# Health scare depression and drugs



## jimm (Oct 22, 2016)

Arite guys havnt been on here in about a year and I can't seem to find the old anything goes thread...

anyway basically I have a health issue that will now be with me forever it doesn't stop me training but it threw me and I started drinking to forget about the issue so basically I felt suicidal to be honest I woke up day after finding out the news and went and bought a bottle of vodka and found a quite spot in the street and guzzled it.. Bumped into a girl who is homeless and basically told her my story she was cool with it, and we have become good friends thing is she's a heroin addict and smokes crack ha... I'd tried crack before but have been doing it with her quite a lot I'm not addicted but if I carry on I will be.

i don't want to waste my life and I'm back to the gym but I'm depressed broke and jobless at the min.. I'm at rock bottom and really don't know why I'm writing this I'm just venting and I keep everything to myself and yeah it's horrible guess I need some good friends around me, I just don't have any lol.

iv been spending a lot of time with this girl we got s good connection I just don't think I can be round her because she's taking heroin and we have been sleeping in a squat there is 6 of us in there and all of them do heroin except me it's just a dirty environment as u can imagine.

I just don't know how to get back on track can anyone relate??


sorry for the rant but I need to get my story out I guess I'm looking for help or advice



cheers


----------



## locutus61 (Oct 27, 2016)

jimm said:


> Arite guys havnt been on here in about a year and I can't seem to find the old anything goes thread...
> 
> anyway basically I have a health issue that will now be with me forever it doesn't stop me training but it threw me and I started drinking to forget about the issue so basically I felt suicidal to be honest I woke up day after finding out the news and went and bought a bottle of vodka and found a quite spot in the street and guzzled it.. Bumped into a girl who is homeless and basically told her my story she was cool with it, and we have become good friends thing is she's a heroin addict and smokes crack ha... I'd tried crack before but have been doing it with her quite a lot I'm not addicted but if I carry on I will be.
> 
> ...




First thing you need to do is separate yourself from your current environment.

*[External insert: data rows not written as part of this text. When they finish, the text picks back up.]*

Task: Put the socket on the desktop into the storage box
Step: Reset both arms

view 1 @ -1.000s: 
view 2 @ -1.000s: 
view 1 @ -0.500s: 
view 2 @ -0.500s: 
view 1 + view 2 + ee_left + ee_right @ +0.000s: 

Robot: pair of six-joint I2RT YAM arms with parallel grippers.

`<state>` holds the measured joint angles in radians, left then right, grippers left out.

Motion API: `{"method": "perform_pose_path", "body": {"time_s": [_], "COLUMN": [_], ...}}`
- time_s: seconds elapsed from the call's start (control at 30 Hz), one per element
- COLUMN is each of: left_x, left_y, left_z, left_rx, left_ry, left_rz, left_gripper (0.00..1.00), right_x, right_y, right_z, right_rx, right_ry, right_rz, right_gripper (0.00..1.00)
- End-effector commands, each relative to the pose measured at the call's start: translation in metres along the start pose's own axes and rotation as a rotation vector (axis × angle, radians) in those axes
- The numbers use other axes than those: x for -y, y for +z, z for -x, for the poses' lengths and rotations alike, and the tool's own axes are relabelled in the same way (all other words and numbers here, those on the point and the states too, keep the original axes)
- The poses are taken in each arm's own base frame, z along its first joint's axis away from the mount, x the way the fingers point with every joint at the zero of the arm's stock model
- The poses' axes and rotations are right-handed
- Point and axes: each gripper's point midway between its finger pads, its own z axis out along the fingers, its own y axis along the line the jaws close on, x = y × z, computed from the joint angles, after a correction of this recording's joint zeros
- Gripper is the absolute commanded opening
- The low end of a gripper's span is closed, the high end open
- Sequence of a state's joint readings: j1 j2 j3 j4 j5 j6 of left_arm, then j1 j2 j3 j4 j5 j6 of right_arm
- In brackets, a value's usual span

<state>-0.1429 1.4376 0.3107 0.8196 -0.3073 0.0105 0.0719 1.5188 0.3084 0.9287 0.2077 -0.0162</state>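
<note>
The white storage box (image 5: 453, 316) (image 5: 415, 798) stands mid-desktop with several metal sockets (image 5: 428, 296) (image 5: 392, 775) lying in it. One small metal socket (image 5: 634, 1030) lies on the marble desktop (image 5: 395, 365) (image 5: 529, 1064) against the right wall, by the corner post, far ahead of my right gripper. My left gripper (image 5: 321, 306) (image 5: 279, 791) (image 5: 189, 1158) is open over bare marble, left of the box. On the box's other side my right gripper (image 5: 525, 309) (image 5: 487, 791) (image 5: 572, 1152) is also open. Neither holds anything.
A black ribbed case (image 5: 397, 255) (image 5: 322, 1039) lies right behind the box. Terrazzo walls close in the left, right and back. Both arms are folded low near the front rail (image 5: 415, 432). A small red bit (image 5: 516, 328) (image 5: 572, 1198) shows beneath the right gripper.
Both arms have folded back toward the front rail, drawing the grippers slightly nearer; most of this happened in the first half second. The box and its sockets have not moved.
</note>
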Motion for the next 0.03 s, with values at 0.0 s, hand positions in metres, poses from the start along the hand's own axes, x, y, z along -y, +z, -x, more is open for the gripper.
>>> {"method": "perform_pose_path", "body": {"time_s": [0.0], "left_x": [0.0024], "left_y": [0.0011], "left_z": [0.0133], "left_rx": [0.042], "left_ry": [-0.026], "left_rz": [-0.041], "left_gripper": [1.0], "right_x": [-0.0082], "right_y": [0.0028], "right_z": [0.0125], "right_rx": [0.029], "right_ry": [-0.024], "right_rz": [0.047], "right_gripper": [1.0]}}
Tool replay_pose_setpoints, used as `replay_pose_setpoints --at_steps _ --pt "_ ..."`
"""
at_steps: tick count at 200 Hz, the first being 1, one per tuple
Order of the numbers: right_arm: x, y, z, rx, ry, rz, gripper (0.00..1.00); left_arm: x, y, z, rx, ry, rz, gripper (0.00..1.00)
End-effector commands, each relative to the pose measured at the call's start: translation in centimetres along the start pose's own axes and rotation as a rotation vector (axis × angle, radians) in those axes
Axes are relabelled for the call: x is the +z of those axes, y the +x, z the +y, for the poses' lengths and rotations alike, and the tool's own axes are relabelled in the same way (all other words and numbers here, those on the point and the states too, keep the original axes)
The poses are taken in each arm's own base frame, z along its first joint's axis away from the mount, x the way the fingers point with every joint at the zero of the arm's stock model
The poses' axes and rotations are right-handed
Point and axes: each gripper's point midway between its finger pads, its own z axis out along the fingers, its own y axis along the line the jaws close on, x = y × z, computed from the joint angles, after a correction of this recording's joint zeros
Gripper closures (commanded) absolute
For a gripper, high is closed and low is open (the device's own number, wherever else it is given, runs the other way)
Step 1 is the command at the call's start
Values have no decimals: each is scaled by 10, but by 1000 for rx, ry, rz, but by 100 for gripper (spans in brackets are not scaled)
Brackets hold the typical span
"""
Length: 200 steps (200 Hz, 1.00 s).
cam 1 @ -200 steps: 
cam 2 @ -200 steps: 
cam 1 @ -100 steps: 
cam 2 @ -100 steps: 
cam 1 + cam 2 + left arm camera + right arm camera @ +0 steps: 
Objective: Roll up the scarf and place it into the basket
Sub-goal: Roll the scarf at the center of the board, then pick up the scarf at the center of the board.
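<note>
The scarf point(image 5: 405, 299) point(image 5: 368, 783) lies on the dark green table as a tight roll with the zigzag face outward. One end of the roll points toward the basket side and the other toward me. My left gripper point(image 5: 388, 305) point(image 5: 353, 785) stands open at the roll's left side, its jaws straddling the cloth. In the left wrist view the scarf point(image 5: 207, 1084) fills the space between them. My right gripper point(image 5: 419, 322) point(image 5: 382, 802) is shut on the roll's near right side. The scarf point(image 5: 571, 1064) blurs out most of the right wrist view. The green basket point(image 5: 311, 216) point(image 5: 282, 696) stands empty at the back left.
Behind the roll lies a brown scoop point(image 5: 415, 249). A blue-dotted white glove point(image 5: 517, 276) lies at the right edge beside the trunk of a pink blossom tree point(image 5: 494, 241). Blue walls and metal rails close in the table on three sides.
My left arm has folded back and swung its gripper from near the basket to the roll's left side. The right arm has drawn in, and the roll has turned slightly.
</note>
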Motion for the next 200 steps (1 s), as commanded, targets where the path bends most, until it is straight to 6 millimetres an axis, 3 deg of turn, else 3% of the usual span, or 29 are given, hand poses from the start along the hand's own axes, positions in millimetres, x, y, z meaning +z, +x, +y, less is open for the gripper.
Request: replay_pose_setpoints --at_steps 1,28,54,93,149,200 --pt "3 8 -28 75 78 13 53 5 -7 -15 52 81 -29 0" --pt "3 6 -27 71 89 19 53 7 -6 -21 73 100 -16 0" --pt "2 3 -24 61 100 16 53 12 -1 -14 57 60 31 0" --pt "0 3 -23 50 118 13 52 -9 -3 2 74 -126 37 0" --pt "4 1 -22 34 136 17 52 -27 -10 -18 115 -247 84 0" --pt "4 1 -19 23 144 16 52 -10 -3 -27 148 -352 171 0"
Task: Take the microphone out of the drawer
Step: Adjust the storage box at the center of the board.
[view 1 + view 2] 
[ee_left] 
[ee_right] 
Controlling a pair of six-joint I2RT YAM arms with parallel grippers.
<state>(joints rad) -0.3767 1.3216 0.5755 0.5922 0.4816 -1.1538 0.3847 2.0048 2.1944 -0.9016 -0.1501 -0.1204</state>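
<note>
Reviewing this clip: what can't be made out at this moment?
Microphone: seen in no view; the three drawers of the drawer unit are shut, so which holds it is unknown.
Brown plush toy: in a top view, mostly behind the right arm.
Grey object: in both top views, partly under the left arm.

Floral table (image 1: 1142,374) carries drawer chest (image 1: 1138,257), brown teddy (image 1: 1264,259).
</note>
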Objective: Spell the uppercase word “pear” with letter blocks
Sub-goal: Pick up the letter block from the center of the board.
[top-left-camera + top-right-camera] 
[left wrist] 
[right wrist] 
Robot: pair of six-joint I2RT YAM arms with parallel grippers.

Keep associating with those people and you will eventually become just like them. 
Sounds as if you are from the UK, if so, the social safety net there should have some sort of temporary help that you can take advantage of. 
When given the choice to do that which is easy or that which is difficult, choose the difficult thing to do. It's easy to wallow in self pity and just give up. Not trying to minimize what you are going through, but I just can't help but believe that someone out there has succeeded through a worse situation than you. Good luck to you.


----------



## johnsonl3872 (Oct 27, 2016)

Get far away from the girl......last thing you need is co-dependance......

Get a plan-give yourself hope.......I have been where you are and one day woke up and said no more......it sounds stupid but that decision flipped a switch and I never turned back....


Sent from my iPhone using Tapatalk


----------



## Inmate (Nov 3, 2016)

I've been where you're at brother.  Unfortunately my substance abuse led me to prison.  I'd advice at the very least you get some positive support via AA or NA.  Working out is a huge factor in my recovery but without a support network to lean on and push you to thrive you are bound to fail.  It's alright to ask for help.  Keep your head up and always move forward.


----------



## Anabolik2k (Nov 4, 2016)

Yes, get to some meetings, meet some people, try to get into a shelter at night and off the streets, get well first, then you can train, but first you need to get well... Hoping for the best for you...


----------